I’m agnostic about whether the exchange with Kelly ever took place. But if Congress proposed changing the U.S. military’s oath of loyalty from an oath to defend the Constitution to an oath to obey President Trump, I doubt the White House would complain too loudly.
DeSantis isn’t scarier than Trump as a politician, although he’s a young man and the young are full of potential. Scarier than Trump as a candidate, though, as someone whom it’d be much harder for Democrats to beat? Assuredly so. And Dems knows it.
“To me, DeSantis is the scarier prospect,” one Democratic strategist said. “He’s a smarter version of Trump, he’s way more strategic, and he doesn’t have a hundred lawsuits at his feet.”…
“What’s inexplicable to me is, why — not just Joe Biden — but the entire Democratic establishment isn’t trying to disqualify him now in the governor’s race,” said Fernand Amandi, a Miami-based pollster and consultant whose firm helped Barack Obama’s presidential campaign win the state in 2008 and 2012…
“Biden has to spend more time in Florida, taking on DeSantis, and not giving him the complete stage,” the strategist said. “We can’t be surprised when he suddenly emerges as the favorite of the party because we see this train coming.”
A friend and I were chatting this morning about why some righties were bending over backwards on Twitter to defend DeSantis for his indefensible decision to campaign for election truthers like Doug Mastriano and Kari Lake. It’s because they’re desperate for an alternative to Trump, he claimed, and so they strain to excuse every misstep DeSantis makes in order to protect his viability. I think that’s right — for some. But for others, it’s a pure calculation about which candidate is more likely to advance the party’s interests. If your sole goal in politics is seeing Republicans amass power, which candidate gets you closer to that? If you could convince those people that the answer is Trump, they’d ditch DeSantis in a heartbeat and go full MAGA.

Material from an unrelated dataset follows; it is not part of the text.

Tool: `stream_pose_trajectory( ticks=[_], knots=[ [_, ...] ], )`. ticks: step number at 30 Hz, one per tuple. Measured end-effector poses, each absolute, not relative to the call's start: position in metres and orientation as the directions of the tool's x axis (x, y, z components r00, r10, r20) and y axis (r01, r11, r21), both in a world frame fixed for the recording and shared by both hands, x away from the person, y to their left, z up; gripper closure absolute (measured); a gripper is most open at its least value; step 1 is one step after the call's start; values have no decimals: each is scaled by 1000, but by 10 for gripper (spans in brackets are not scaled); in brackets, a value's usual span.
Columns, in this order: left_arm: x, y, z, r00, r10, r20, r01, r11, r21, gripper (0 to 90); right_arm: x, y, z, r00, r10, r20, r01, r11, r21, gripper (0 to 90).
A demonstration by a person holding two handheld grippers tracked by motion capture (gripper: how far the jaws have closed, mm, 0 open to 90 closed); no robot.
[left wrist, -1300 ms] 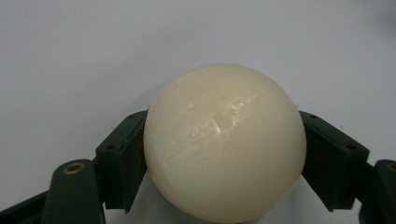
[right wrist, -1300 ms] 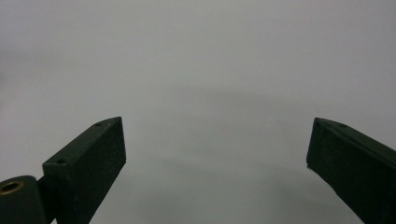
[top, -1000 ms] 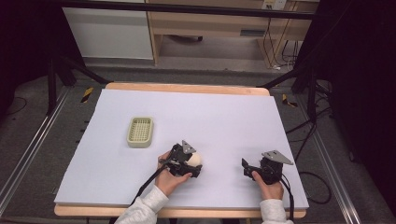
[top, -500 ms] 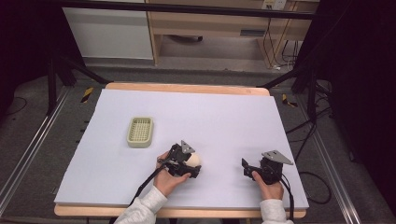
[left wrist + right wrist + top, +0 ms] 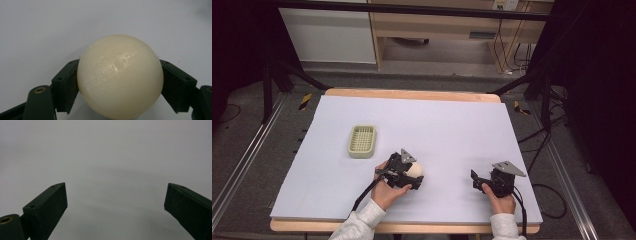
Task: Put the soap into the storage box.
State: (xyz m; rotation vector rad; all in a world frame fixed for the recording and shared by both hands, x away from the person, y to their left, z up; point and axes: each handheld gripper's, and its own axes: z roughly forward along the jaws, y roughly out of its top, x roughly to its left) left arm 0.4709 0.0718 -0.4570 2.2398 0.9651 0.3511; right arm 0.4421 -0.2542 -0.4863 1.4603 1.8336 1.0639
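The left gripper clamps a smooth cream ball low over the bench by narrow side contact, so it could squirt free and roll; the right gripper stands wide open, empty.

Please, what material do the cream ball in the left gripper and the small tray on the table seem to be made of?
The ball looks like smooth wax or plastic: glossy highlights and fine scuffs show, and it could be soap. The tray looks like moulded matte plastic, pale green, with a grid floor. The left gripper is shut on the ball.
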Motion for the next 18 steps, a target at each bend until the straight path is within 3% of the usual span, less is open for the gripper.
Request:
stream_pose_trajectory(
  ticks=[18],
  knots=[
    [472,99,-442,661,751,-7,554,-482,678,239,442,-254,-486,-250,967,50,524,92,847,51]
  ],
)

But it isn’t Trump and they know it. A guy who’s never reached 47 percent of the popular vote, who was impeached twice, and whose last major act in office was trying to overturn a national election isn’t the “electable option.” For the type of person I have in mind, Trump vs. DeSantis is a pure electability question. And DeSantis wins that contest hands down.
In theory. In practice, he still has to prove it by coasting to victory this fall. Strangely, despite Florida being America’s third-biggest state and the launching pad for a potential DeSantis presidency, there have been no public polls there in six months(!). One assumes that DeSantis is cruising thanks to inflation and the strong support of Florida’s Republican majority, but between the backlash to Roe and the gains Dems have made on the generic ballot lately, it’d be nice to have confirmation. Presumably we’ll get some surveys next month as the midterms heat up. Until then we’re forced to rely on private polls, like this one from a Democratic shop — which looks solid for DeSantis:
A five-point lead against a former governor who has 100 percent name recognition is a decent place to be, especially since DeSantis is running ahead of both the Republican generic ballot and Marco Rubio. Rubio ended up easily overperforming his polling the last time he ran for Senate, winning by nearly eight points after he was predicted to win by less than four. That’s in keeping with pollsters’ habit of underestimating Republicans in Florida in recent years. My guess is that Rubio will end up beating Val Demings by four or five; if so, a five-point lead for DeSantis in the Democratic poll above might point to a victory in the high single digits on Election Day. Which would be a huge feather in DeSantis’s cap on electability.
The only ways he might potentially get untracked are if he stumbles into a feud with Trump, which is unlikely, or if Roe being overturned turns out more Democratic voters than expected, which is more likely. I wrote about that on Saturday, in case you missed it. DeSantis is less exposed than most Republican governors are to a pro-choice backlash thanks to Florida’s comparatively moderate new 15-week abortion ban. But he’s not completely unexposed. Or at least that’s what Andrew Warren’s defenders are hoping.